▶ **AIM OF THE TASK**: Output all of the records again, exactly as written.

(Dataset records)
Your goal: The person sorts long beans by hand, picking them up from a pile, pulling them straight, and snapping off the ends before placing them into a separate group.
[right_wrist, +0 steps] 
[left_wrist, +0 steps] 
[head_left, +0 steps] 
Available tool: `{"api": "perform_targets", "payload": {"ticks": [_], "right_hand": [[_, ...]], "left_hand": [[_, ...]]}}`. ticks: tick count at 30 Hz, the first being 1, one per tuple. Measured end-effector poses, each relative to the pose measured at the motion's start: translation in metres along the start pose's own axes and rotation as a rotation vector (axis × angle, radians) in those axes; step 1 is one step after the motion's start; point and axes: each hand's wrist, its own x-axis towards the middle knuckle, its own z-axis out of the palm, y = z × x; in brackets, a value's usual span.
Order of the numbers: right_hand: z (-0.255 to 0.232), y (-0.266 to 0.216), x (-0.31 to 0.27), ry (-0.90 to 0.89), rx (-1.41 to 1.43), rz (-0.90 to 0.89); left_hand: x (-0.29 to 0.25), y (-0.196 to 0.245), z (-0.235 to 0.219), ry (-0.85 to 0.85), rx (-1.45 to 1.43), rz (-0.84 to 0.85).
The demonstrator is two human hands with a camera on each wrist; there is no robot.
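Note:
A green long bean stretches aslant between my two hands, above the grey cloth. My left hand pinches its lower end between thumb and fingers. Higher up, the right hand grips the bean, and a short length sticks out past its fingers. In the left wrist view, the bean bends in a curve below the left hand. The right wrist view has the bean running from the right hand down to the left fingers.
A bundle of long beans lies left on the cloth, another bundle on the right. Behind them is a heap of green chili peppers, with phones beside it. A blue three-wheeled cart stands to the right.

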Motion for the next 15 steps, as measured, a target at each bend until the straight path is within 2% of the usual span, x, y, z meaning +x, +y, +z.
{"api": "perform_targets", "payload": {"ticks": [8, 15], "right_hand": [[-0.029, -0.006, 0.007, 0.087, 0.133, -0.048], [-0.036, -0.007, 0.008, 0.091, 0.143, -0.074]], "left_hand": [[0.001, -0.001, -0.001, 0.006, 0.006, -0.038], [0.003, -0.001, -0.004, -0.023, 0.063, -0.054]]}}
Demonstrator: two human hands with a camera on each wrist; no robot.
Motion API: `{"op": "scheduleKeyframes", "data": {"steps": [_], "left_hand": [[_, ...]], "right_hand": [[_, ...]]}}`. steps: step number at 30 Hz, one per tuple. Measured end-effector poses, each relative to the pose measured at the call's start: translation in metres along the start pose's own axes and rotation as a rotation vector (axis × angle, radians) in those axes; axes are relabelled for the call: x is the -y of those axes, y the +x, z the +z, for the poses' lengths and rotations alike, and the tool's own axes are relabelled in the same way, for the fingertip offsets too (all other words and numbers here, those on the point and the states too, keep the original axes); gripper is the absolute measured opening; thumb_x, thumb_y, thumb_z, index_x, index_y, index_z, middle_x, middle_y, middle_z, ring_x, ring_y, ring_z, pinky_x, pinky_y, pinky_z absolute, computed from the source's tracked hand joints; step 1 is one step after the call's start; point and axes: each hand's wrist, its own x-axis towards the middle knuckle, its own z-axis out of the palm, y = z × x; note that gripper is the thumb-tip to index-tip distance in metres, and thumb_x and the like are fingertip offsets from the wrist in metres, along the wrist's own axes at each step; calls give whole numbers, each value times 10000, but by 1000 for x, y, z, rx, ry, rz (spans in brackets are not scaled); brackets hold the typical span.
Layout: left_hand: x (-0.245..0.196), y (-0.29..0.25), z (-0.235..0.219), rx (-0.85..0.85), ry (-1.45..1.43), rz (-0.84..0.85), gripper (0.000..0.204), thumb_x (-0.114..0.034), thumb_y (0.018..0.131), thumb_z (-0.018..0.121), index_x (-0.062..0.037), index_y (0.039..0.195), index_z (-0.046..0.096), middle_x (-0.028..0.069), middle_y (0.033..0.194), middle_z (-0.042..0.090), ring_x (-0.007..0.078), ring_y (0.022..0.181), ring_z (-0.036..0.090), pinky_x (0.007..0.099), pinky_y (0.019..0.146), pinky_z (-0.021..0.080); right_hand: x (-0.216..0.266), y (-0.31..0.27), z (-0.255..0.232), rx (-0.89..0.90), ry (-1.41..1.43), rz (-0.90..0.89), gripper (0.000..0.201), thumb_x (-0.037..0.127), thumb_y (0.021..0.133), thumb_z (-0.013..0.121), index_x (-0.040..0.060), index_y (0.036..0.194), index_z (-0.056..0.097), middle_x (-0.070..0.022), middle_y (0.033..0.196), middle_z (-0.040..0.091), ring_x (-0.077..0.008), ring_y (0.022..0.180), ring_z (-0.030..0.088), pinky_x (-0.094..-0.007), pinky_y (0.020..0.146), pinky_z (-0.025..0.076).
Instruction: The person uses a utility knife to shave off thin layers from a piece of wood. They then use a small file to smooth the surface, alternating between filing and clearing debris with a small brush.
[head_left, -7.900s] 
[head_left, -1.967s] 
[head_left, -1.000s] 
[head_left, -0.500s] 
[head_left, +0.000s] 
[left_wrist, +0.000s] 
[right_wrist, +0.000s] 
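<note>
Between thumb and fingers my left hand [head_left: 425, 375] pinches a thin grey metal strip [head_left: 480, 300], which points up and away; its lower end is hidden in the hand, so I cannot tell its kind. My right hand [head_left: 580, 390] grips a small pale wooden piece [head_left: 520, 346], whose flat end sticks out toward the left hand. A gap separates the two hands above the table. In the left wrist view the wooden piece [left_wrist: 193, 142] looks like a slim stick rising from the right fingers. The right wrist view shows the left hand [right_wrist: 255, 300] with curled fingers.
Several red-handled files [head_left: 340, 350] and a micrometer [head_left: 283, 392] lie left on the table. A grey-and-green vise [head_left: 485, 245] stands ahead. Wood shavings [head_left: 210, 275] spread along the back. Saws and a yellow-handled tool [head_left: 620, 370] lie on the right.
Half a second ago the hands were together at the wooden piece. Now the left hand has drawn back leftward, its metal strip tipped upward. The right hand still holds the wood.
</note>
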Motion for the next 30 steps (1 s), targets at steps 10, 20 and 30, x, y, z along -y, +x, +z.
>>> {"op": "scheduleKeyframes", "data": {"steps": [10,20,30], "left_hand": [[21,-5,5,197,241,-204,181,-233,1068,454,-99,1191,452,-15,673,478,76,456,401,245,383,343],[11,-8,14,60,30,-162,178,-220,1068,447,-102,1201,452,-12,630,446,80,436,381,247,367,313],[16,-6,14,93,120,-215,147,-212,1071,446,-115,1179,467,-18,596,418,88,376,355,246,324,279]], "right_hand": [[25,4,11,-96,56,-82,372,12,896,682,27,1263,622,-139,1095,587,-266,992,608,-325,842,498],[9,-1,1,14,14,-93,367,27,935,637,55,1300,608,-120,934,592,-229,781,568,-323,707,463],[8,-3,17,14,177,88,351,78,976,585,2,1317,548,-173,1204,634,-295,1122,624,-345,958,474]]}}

▶ **EXERCISE RESPONSE**:
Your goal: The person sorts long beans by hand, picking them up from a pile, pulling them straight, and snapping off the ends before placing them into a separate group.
[right_wrist, +0 steps] 
[left_wrist, +0 steps] 
[head_left, +0 steps] 
Available tool: `{"api": "perform_targets", "payload": {"ticks": [_], "right_hand": [[_, ...]], "left_hand": [[_, ...]]}}`. ticks: tick count at 30 Hz, the first being 1, one per tuple. Measured end-effector poses, each relative to the pose measured at the motion's start: translation in metres along the start pose's own axes and rotation as a rotation vector (axis × angle, radians) in those axes; step 1 is one step after the motion's start; point and axes: each hand's wrist, its own x-axis towards the middle knuckle, its own z-axis out of the palm, y = z × x; in brackets, a value's usual span.
Order of the numbers: right_hand: z (-0.255 to 0.232), y (-0.266 to 0.216), x (-0.31 to 0.27), ry (-0.90 to 0.89), rx (-1.41 to 1.43), rz (-0.90 to 0.89); left_hand: x (-0.29 to 0.25), y (-0.196 to 0.245), z (-0.235 to 0.219), ry (-0.85 to 0.85), rx (-1.45 to 1.43), rz (-0.84 to 0.85).
The demonstrator is two human hands with a camera on each wrist; there is no robot.
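Note:
A green long bean stretches aslant between my two hands, above the grey cloth. My left hand pinches its lower end between thumb and fingers. Higher up, the right hand grips the bean, and a short length sticks out past its fingers. In the left wrist view, the bean bends in a curve below the left hand. The right wrist view has the bean running from the right hand down to the left fingers.
A bundle of long beans lies left on the cloth, another bundle on the right. Behind them is a heap of green chili peppers, with phones beside it. A blue three-wheeled cart stands to the right.
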
Motion for the next 15 steps, as measured, a target at each bend until the straight path is within 2% of the usual span, x, y, z meaning +x, +y, +z.
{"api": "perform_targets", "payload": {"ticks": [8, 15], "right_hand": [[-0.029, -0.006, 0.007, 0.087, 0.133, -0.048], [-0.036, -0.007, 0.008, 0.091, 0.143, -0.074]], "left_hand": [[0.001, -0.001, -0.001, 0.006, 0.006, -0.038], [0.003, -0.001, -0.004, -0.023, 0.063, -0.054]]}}
Demonstrator: two human hands with a camera on each wrist; no robot.
Motion API: `{"op": "scheduleKeyframes", "data": {"steps": [_], "left_hand": [[_, ...]], "right_hand": [[_, ...]]}}`. steps: step number at 30 Hz, one per tuple. Measured end-effector poses, each relative to the pose measured at the call's start: translation in metres along the start pose's own axes and rotation as a rotation vector (axis × angle, radians) in those axes; axes are relabelled for the call: x is the -y of those axes, y the +x, z the +z, for the poses' lengths and rotations alike, and the tool's own axes are relabelled in the same way, for the fingertip offsets too (all other words and numbers here, those on the point and the states too, keep the original axes); gripper is the absolute measured opening; thumb_x, thumb_y, thumb_z, index_x, index_y, index_z, middle_x, middle_y, middle_z, ring_x, ring_y, ring_z, pinky_x, pinky_y, pinky_z absolute, computed from the source's tracked hand joints; step 1 is one step after the call's start; point and axes: each hand's wrist, its own x-axis towards the middle knuckle, its own z-axis out of the palm, y = z × x; note that gripper is the thumb-tip to index-tip distance in metres, and thumb_x and the like are fingertip offsets from the wrist in metres, along the wrist's own axes at each step; calls give whole numbers, each value times 10000, but by 1000 for x, y, z, rx, ry, rz (spans in brackets are not scaled); brackets hold the typical span.
Layout: left_hand: x (-0.245..0.196), y (-0.29..0.25), z (-0.235..0.219), rx (-0.85..0.85), ry (-1.45..1.43), rz (-0.84..0.85), gripper (0.000..0.204), thumb_x (-0.114..0.034), thumb_y (0.018..0.131), thumb_z (-0.018..0.121), index_x (-0.062..0.037), index_y (0.039..0.195), index_z (-0.046..0.096), middle_x (-0.028..0.069), middle_y (0.033..0.194), middle_z (-0.042..0.090), ring_x (-0.007..0.078), ring_y (0.022..0.181), ring_z (-0.036..0.090), pinky_x (0.007..0.099), pinky_y (0.019..0.146), pinky_z (-0.021..0.080); right_hand: x (-0.216..0.266), y (-0.31..0.27), z (-0.255..0.232), rx (-0.89..0.90), ry (-1.41..1.43), rz (-0.90..0.89), gripper (0.000..0.201), thumb_x (-0.037..0.127), thumb_y (0.021..0.133), thumb_z (-0.013..0.121), index_x (-0.040..0.060), index_y (0.036..0.194), index_z (-0.056..0.097), middle_x (-0.070..0.022), middle_y (0.033..0.196), middle_z (-0.040..0.091), ring_x (-0.077..0.008), ring_y (0.022..0.180), ring_z (-0.030..0.088), pinky_x (-0.094..-0.007), pinky_y (0.020..0.146), pinky_z (-0.025..0.076).
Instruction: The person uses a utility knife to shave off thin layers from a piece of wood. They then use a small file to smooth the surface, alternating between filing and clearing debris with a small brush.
[head_left, -7.900s] 
[head_left, -1.967s] 
[head_left, -1.000s] 
[head_left, -0.500s] 
[head_left, +0.000s] 
[left_wrist, +0.000s] 
[right_wrist, +0.000s] 
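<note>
Between thumb and fingers my left hand [head_left: 425, 375] pinches a thin grey metal strip [head_left: 480, 300], which points up and away; its lower end is hidden in the hand, so I cannot tell its kind. My right hand [head_left: 580, 390] grips a small pale wooden piece [head_left: 520, 346], whose flat end sticks out toward the left hand. A gap separates the two hands above the table. In the left wrist view the wooden piece [left_wrist: 193, 142] looks like a slim stick rising from the right fingers. The right wrist view shows the left hand [right_wrist: 255, 300] with curled fingers.
Several red-handled files [head_left: 340, 350] and a micrometer [head_left: 283, 392] lie left on the table. A grey-and-green vise [head_left: 485, 245] stands ahead. Wood shavings [head_left: 210, 275] spread along the back. Saws and a yellow-handled tool [head_left: 620, 370] lie on the right.
Half a second ago the hands were together at the wooden piece. Now the left hand has drawn back leftward, its metal strip tipped upward. The right hand still holds the wood.
</note>
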Motion for the next 30 steps (1 s), targets at steps 10, 20 and 30, x, y, z along -y, +x, +z.
>>> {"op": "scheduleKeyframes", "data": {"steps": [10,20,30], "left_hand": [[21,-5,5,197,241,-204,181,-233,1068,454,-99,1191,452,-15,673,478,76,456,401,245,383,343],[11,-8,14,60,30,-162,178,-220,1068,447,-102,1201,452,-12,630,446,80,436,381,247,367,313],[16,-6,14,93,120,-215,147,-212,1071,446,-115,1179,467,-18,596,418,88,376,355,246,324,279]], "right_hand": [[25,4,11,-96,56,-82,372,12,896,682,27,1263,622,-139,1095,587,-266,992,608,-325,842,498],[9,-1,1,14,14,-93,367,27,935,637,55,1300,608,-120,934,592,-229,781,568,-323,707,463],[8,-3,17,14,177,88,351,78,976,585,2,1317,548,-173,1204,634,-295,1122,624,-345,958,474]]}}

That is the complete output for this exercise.